My Future My Choice is a Bristol based educational charity that brings businesses and community together to work on activities that help young people explore their future.

My Future My Choice projects use maritime, aviation and engineering heritage as a start point for designing and making miniature working machines. We also use board-games and puppetry to engage adolescents in taking action steps to improve their future well-being. All of our projects use volunteers working one-to-four with young people at venues outside conventional classrooms. Activity is based on our own research into the barriers faced by young people due to their start point in life and the sociological concept of “The Strength of Weak Ties”, which was written in 1973 by Mark Granovetter. Volunteers from across all sectors are the key to helping young people overcome barriers and explore possible futures.

Shortly after My Future My Choice was founded we received Catalyst funding from the RSA. About the same time we pitched an idea at an RSA networking event and a young entrepreneur stepped in to help the charity with his expertise. This RSA funded project is called Learning Ships. It has run with increasing success in Bristol every year and been replicated in other cities that seek ways of engaging communities in their maritime heritage. In the last nine years, business volunteers have supported over 7,000 young people between the ages of 5 and 18 to take part.

As our charity’s title suggests, we tend to look downstream towards our future rather than upstream to see where we have come from. Surviving for 10 years during a slump economy for schools prompted us to reflect on what made a difference and the RSA seed funding sticks out as a pivotal moment.

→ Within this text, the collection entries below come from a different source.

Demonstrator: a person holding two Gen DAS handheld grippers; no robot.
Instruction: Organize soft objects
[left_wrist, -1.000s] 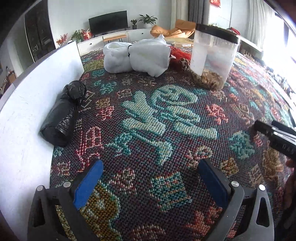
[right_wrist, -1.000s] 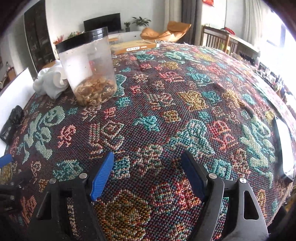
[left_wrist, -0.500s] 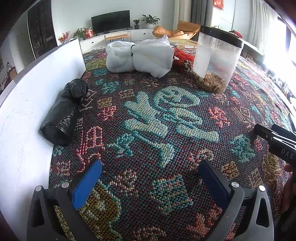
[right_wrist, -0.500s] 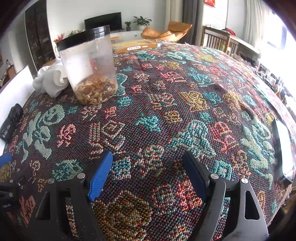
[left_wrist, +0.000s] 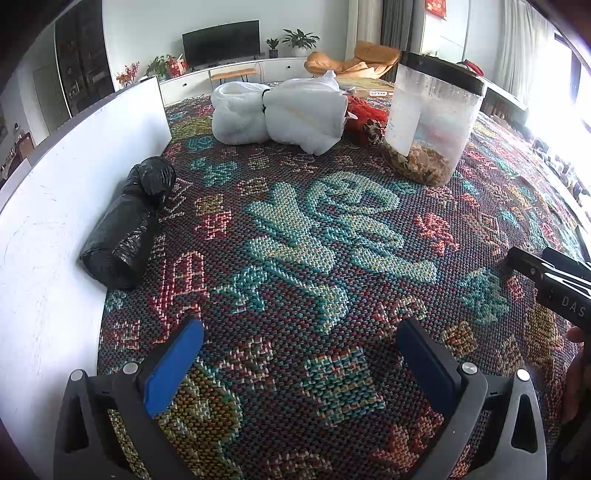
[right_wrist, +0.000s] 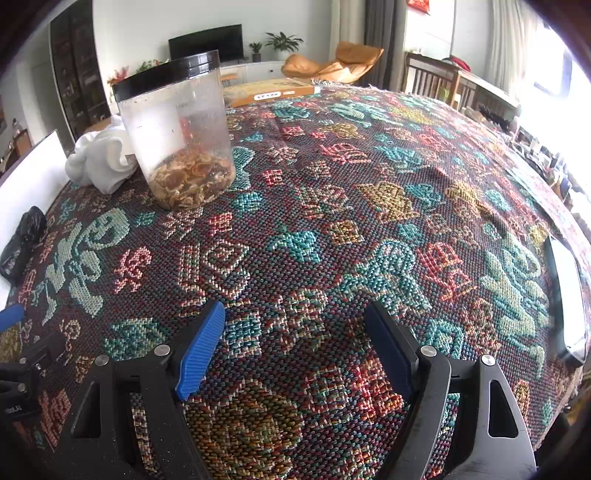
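Bundle: white bundle (left_wrist: 280, 110) at 12 o'clock of left gripper (left_wrist: 299, 365) — long axis crosswise, well apart.
Nearer: left.
Tongs: left and right gripper (right_wrist: 295, 350) spread, empty.

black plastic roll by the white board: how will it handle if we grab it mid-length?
The black plastic roll looks crinkled and loosely wound, so it will likely squash and sag at the ends. Its glossy film may slip. Lying against the white board, it probably rolls only outward.
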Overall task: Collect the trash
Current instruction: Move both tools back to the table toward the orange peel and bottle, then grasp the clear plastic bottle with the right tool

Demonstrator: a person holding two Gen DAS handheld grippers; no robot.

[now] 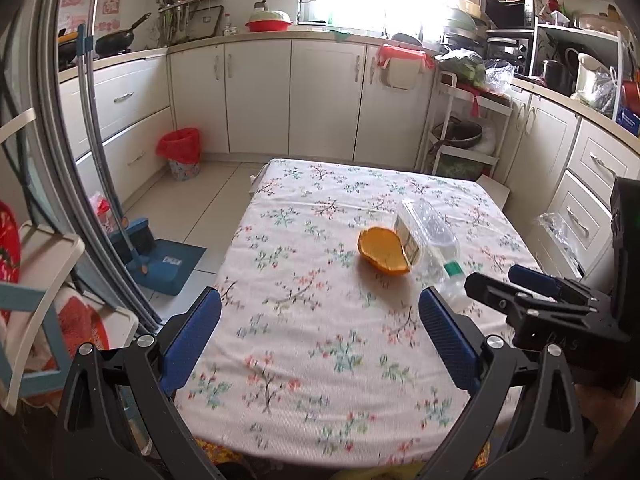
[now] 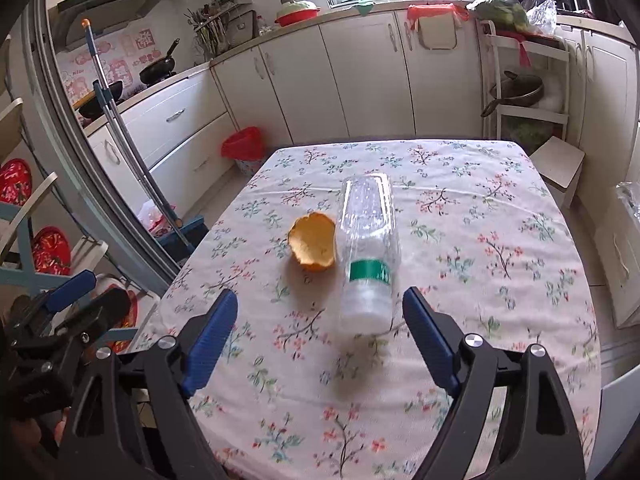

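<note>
An orange peel (image 1: 383,251) and an empty clear plastic bottle (image 1: 430,236) with a green label lie side by side on the floral tablecloth (image 1: 304,344). In the right wrist view the peel (image 2: 314,246) lies left of the bottle (image 2: 368,252). My left gripper (image 1: 320,340) is open and empty over the table's near part, short of the peel. My right gripper (image 2: 320,334) is open and empty, just short of the bottle's near end. The right gripper also shows in the left wrist view (image 1: 516,280), the left gripper in the right wrist view (image 2: 86,294).
A bin with a red bag (image 1: 182,152) stands on the floor by the far-left cabinets, also in the right wrist view (image 2: 244,150). A blue dustpan and broom (image 1: 160,258) sit left of the table. A white rack (image 1: 460,136) and a stool (image 2: 560,168) stand at the far right.
</note>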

We are also pleased to report a happy byproduct, in that the RSA got a pretty big bang for their buck.

Learning Ships engages schools and young people with their maritime heritage and the natural phenomena of the flow of water through them, and their city. RSA funding enabled the making of a film that pulled in possible stakeholders who helped clarify the purpose and process for a unique project that needed the support of businesses, academics, schools and heritage venues.  The RSA funding was small but left us free to explore the scope for this project and to capitalise on opportunities that we uncovered.

The project now offers exciting learning activities for all ages.  Five year-olds sail to ‘New Found Land’ across school floors using mini land yachts, ten year-olds build and race model boats in Bristol’s historic Harbour and 15 year-olds design and build models of concept ships for the future which are awarded cash prizes by maritime architects and engineers.

All these activities involve an exploration of people and places. Young people travel by train and boat to the Engine Shed (Enterprise Zone Business Hub,  Avonmouth and Portbury Docks, Underfall Yard (Boat Builders) and the MV Balmoral, an inshore passenger vessel moored in Bristol’s historic harbour. The next phase involves tall-ship sailing experiences, the training of teachers with resources in school that complement the learning outside the classroom and consolidating train and boat travel for schools to reduce the use of costly and environmentally unfriendly coaches.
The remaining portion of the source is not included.